Appellant Jack Dixon appeals the district court’s affirmance of his termination of disability benefits. We reverse and remand for further development of the factual record.
I.
Appellant Jack Dixon was born on August 21, 1948. He received a ninth grade education and worked as a truck driver *999 and heavy equipment operator. Dixon suffered a job related injury on January 9, 1989, when he fell off a loading dock and injured his tail bone, resulting in an LI vertebral body compression fracture, para-lumbar muscle strain, myositis with myos-pasticity, and a coccygeal contusion. Dr. Hermie Plunk, a primary care physician, was Dixon’s treating physician. Dr. Plunk has continued to treat Dixon throughout this appeal. Dixon also had trouble with his vision for a number of years. Dixon received treatment for his vision problems from Dr. Roger Baker, an ophthalmologist. Dr. Baker concluded Dixon had only hand motion vision in the right eye, and 20/25 vision in the left eye.
In June of 1989, Dixon filed an application for disability insurance benefits and for supplemental security income benefits alleging a disability onset date of January 9, 1989, due to an injured tail bone and poor vision. On May 3, 1990, Dixon was awarded benefits on his claim with an onset date of January 9,1989.
In 1994, while Dixon was still receiving disability benefits based on his back and vision problems, he began to have heart problems. Dr. Fraser Richards successfully performed coronary artery bypass surgery on Dixon on June 1, 1994. Dixon continued to see his primary care physician, Dr. Plunk, for cardiac problems, hypertension, and anxiety, while also seeing Dr. Richards for his cardiac problems. From June 21, 1994, through December 17,1996, Dr. Plunk saw Dixon a number of times for cardiac and non-cardiac symptoms and for medication management.

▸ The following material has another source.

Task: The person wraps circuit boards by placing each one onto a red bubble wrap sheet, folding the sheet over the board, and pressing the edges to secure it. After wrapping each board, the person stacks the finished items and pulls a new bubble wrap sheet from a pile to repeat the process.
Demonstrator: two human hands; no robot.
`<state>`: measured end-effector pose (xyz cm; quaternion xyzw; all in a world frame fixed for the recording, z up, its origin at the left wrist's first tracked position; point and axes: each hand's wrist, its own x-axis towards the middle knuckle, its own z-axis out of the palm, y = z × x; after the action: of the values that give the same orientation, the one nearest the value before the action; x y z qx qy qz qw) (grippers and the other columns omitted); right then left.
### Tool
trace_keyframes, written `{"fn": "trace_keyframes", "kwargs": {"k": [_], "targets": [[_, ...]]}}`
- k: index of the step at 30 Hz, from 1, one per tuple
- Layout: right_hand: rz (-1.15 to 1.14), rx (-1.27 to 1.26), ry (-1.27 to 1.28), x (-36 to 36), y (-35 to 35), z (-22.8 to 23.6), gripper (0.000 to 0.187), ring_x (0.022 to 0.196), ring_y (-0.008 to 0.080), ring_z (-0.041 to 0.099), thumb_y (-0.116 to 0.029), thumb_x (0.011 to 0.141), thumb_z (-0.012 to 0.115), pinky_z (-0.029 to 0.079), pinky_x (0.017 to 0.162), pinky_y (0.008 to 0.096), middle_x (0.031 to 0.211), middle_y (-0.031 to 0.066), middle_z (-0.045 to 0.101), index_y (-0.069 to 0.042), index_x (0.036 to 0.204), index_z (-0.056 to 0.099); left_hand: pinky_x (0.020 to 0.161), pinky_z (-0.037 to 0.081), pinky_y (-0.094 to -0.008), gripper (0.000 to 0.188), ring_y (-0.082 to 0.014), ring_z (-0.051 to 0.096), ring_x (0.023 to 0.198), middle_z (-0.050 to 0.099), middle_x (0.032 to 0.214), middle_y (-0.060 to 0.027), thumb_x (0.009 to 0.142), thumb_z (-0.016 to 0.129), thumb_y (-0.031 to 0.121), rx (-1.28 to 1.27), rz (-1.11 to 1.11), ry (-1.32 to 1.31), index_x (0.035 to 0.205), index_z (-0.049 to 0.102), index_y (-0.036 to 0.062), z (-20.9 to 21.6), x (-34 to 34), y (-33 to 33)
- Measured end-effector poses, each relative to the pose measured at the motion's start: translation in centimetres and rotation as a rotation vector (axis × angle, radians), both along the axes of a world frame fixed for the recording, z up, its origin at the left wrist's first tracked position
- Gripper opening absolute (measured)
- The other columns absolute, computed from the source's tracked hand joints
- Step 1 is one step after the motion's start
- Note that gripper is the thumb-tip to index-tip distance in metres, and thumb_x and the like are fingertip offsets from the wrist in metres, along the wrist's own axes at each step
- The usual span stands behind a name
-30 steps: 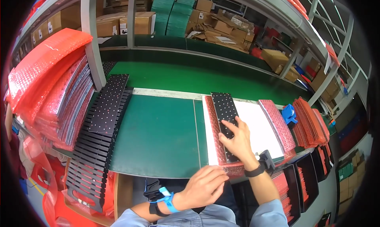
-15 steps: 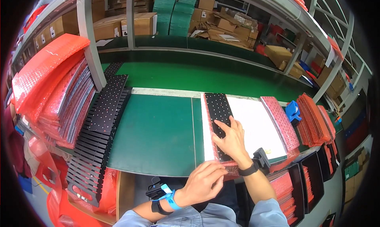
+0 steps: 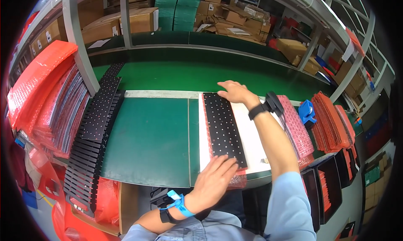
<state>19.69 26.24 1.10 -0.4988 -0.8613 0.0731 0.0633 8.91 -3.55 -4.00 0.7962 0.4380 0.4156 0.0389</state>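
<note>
A long black panel with rows of pale dots (image 3: 226, 127) lies lengthwise on a strip of red bubble wrap (image 3: 206, 134), over a white sheet (image 3: 252, 142) on the bench. At the panel's near end rests my left hand (image 3: 214, 176), its fingers stretched forward over the edge. My right hand (image 3: 236, 92) is at the far end, fingers extended and thumb side by the panel's far edge. Neither hand grips anything. Bubble wrap also pokes out below the panel's near end.
At left, more dotted panels (image 3: 100, 111) lie on a black slotted rack (image 3: 84, 165), beside a tall stack of red-wrapped sheets (image 3: 63, 111). Pink wrapped panels (image 3: 296, 127), a blue tape dispenser (image 3: 307, 113) and red wrapped bundles (image 3: 329, 123) stand at right. A metal post (image 3: 79, 43) rises at left.
My right hand has moved from the panel's middle to its far end. My left hand has come onto the near end, its fingers straightening. The view has shifted slightly right.
</note>
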Motion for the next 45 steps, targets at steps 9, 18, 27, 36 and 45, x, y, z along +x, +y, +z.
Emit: {"fn": "trace_keyframes", "kwargs": {"k": [9,18,27,36,45], "targets": [[0.232,-0.376,-0.140,-2.5,3.0,0.8,0.058,0.112,0.0287,0.061,-0.036,0.087,0.070,0.045,0.097,0.0377,0.124,0.0149,0.064,-0.008,0.135,0.055,0.097,0.051,-0.0400,0.026,-0.0268,0.063,0.110,0.069,0.110,-0.0089,0.075,0.070,0.005,-0.045,0.078,0.033,0.101,0.073,0.0050,-1.0,-0.9,0.2],[0.258,-0.383,-0.040,-1.3,2.2,7.7,0.054,0.098,0.0236,0.064,-0.018,0.068,0.087,0.048,0.090,0.0334,0.109,0.0145,0.069,-0.001,0.115,0.066,0.100,0.048,-0.0429,0.029,-0.0260,0.061,0.114,0.068,0.115,-0.0085,0.074,0.069,0.002,-0.017,0.071,0.062,0.103,0.073,0.0057,-1.1,-0.6,-0.7],[0.384,0.464,0.360,2.1,-8.9,17.7,0.047,0.097,0.0297,0.064,-0.004,0.065,0.080,0.051,0.084,0.0356,0.102,0.0147,0.068,-0.003,0.109,0.063,0.104,0.037,-0.0469,0.025,-0.0339,0.052,0.118,0.059,0.122,-0.0114,0.083,0.064,0.014,-0.067,0.116,0.176,0.106,0.066,0.0035,-0.3,3.0,0.5],[0.473,0.703,0.091,5.0,-23.5,1.9,0.028,0.087,0.0249,0.055,-0.009,0.077,0.063,0.043,0.073,0.0376,0.090,0.0070,0.053,-0.014,0.104,0.064,0.098,0.042,-0.0454,0.030,-0.0348,0.053,0.114,0.059,0.119,-0.0154,0.082,0.062,0.010,-0.143,0.045,0.148,0.110,0.063,-0.0008,-2.7,4.1,-1.6],[0.447,0.536,0.106,5.2,-23.6,-3.3,0.054,0.118,0.0282,0.050,-0.020,0.078,0.071,0.037,0.093,0.0412,0.127,0.0097,0.053,-0.019,0.130,0.057,0.099,0.042,-0.0445,0.039,-0.0334,0.054,0.113,0.062,0.108,-0.0155,0.073,0.064,-0.003,0.082,-0.177,-0.017,0.113,0.063,-0.0022,-4.9,5.0,-4.2]]}}
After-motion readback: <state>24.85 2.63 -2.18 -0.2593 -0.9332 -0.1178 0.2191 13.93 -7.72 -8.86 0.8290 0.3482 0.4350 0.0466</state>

Dixon was admitted to the hospital on May 24, 1997, for chest pain. While in the hospital, a cardiac catheterization revealed coronary atherosclerotic disease ranging from mild stenosis in some arteries to severe stenosis or total occlusion in others. Tests performed on Dixon revealed he had sinus bradycardia. He was diagnosed with non-cardiac chest pain, coronary artery disease, hypertension, and a history of tobacco abuse. Dixon was discharged on May 26, 1997, with a medication regime that included Ecotrin, Nitroglycerin, Nor-vasc, and Xanax. The medication regime was altered throughout 1997 by Dr. Plunk and Dr. Richards as Dixon continued to experience symptoms. A June 13, 1997, stress test revealed that Dixon failed to achieve the target heart rate and that he had abnormal blood pressure.
The Social Security Administration continued to review Dixon’s disability award through the continuing disability review process. A March 17, 1998, report by Dr. Plunk, performed at the request of the Social Security Administration, stated that Dixon’s physical ability to perform activities of daily living were limited by coronary artery disease, post CASG triple bypass surgery, unstable angina, hypertension, hystoplasmosis, hiatal hernia, difficulty hearing, and decreasing vision. Dr. Richards, Dixon’s treating cardiac surgeon, gave no opinion on Dixon’s work-related or daily living activities.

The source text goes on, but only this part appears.